Aim of the exercise:
Each line of the material should be output exactly as shown.

Recorded data:
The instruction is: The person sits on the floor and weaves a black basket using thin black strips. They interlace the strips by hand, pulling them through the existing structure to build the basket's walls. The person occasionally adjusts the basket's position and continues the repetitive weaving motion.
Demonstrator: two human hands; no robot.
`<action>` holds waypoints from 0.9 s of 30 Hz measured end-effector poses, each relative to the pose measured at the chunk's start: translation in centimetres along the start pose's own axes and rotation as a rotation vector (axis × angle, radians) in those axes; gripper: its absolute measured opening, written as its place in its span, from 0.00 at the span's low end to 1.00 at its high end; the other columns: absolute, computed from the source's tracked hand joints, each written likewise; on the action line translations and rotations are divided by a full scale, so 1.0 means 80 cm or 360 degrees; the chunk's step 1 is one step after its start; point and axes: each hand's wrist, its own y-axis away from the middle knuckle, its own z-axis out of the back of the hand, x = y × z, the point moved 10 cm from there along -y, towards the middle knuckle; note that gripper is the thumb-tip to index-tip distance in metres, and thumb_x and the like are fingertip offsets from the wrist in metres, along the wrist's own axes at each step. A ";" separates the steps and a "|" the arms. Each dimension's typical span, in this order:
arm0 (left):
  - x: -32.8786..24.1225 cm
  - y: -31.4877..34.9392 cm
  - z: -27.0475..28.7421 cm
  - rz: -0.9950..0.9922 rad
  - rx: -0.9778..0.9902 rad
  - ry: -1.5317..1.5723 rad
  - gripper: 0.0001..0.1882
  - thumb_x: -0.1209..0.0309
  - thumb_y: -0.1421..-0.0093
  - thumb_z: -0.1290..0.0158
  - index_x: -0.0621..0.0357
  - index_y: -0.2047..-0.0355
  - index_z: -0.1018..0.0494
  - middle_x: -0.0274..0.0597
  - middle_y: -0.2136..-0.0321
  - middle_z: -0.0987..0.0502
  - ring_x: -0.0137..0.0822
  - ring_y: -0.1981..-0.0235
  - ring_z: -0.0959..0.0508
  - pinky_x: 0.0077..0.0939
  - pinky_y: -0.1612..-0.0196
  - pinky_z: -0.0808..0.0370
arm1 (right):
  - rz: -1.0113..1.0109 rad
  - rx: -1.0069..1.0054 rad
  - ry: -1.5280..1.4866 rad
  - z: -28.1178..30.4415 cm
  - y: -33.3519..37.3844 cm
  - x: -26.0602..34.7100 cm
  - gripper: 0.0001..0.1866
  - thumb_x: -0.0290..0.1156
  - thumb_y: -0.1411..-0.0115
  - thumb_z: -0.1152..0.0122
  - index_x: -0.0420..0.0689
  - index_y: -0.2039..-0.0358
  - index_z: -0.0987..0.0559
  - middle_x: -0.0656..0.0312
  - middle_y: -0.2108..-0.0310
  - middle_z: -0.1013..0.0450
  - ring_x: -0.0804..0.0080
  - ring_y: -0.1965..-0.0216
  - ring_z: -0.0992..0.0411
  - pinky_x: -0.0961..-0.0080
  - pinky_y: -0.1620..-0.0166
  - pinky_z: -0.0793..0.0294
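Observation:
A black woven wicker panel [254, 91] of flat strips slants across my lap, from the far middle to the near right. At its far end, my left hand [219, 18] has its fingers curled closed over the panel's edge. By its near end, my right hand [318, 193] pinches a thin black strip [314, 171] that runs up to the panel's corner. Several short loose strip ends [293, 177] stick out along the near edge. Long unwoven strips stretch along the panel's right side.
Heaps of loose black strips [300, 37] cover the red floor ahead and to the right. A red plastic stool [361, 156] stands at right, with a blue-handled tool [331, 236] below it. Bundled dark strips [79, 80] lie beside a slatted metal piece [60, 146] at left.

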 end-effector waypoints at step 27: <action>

Response to the task:
The instruction is: The person sits on the floor and weaves a black basket using thin black strips. They interlace the strips by hand, pulling them through the existing structure to build the basket's walls. The person occasionally adjusts the basket's position and continues the repetitive weaving motion.
Demonstrator: two human hands; no robot.
`<action>` holds waypoints from 0.9 s of 30 Hz measured end-effector poses, each relative to the pose measured at the chunk's start: translation in centimetres along the start pose's own axes and rotation as a rotation vector (axis × angle, radians) in those axes; gripper: its absolute measured opening, written as its place in its span, from 0.00 at the span's low end to 1.00 at its high end; the other columns: absolute, computed from the source's tracked hand joints, each written likewise; on the action line translations and rotations are divided by a full scale, so 1.0 means 80 cm or 360 degrees; the chunk's step 1 is one step after its start; point and axes: each hand's wrist, its own y-axis away from the middle knuckle, its own z-axis out of the back of the hand, x = y × z, the point moved 10 cm from there along -y, towards the middle knuckle; note that gripper is the thumb-tip to index-tip distance in metres, and thumb_x and the like are fingertip offsets from the wrist in metres, along the wrist's own axes at each step. A ";" separates the steps and a "|" the arms. Each dimension's typical span, in this order:
arm0 (left):
  - x: -32.8786..24.1225 cm
  - y: -31.4877..34.9392 cm
  - z: -27.0475..28.7421 cm
  - rz: -0.9950..0.9922 rad
  - rx: -0.9778..0.9902 rad
  - ry: -1.5317..1.5723 rad
  - gripper: 0.0001..0.1882
  - thumb_x: -0.1209..0.0309
  - thumb_y: -0.1421..-0.0093
  - thumb_z: -0.1290..0.0158
  - index_x: -0.0621..0.0357
  - index_y: -0.2047..-0.0355
  - index_z: -0.1018..0.0494
  - middle_x: -0.0274..0.0597
  - middle_y: -0.2136..-0.0321
  - middle_z: -0.0987..0.0502
  - ring_x: -0.0137..0.0822
  - ring_y: -0.1981..-0.0235
  - ring_z: -0.0959..0.0508
  - pinky_x: 0.0077..0.0939
  - pinky_y: -0.1612..-0.0196
  - pinky_z: -0.0808..0.0370
arm1 (right):
  - rz: -1.0113..1.0109 rad
  - rx: -1.0069..1.0054 rad
  - ry: -1.5280..1.4866 rad
  - z: -28.1178..30.4415 cm
  - y: -33.3519..37.3844 cm
  - x: -26.0602..34.7100 cm
  - gripper: 0.0001..0.1866
  - thumb_x: -0.0290..0.1156
  - thumb_y: -0.1411..-0.0115
  - thumb_z: -0.1152..0.0122
  - index_x: -0.0420..0.0689
  - index_y: -0.2039..-0.0358
  - index_z: -0.0987..0.0559
  - middle_x: -0.0656..0.0312
  - middle_y: -0.2108..-0.0310
  - middle_z: -0.1013..0.0450
  - ring_x: -0.0804..0.0080
  - ring_y: -0.1965..-0.0216
  - ring_z: -0.0992..0.0411
  - pinky_x: -0.0961..-0.0080
  - pinky_y: -0.1620..-0.0166
  - pinky_z: -0.0793..0.0294
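Observation:
A black woven wicker panel [254, 91] of flat strips slants across my lap, from the far middle to the near right. At its far end, my left hand [219, 18] has its fingers curled closed over the panel's edge. By its near end, my right hand [318, 193] pinches a thin black strip [314, 171] that runs up to the panel's corner. Several short loose strip ends [293, 177] stick out along the near edge. Long unwoven strips stretch along the panel's right side.
Heaps of loose black strips [300, 37] cover the red floor ahead and to the right. A red plastic stool [361, 156] stands at right, with a blue-handled tool [331, 236] below it. Bundled dark strips [79, 80] lie beside a slatted metal piece [60, 146] at left.
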
 end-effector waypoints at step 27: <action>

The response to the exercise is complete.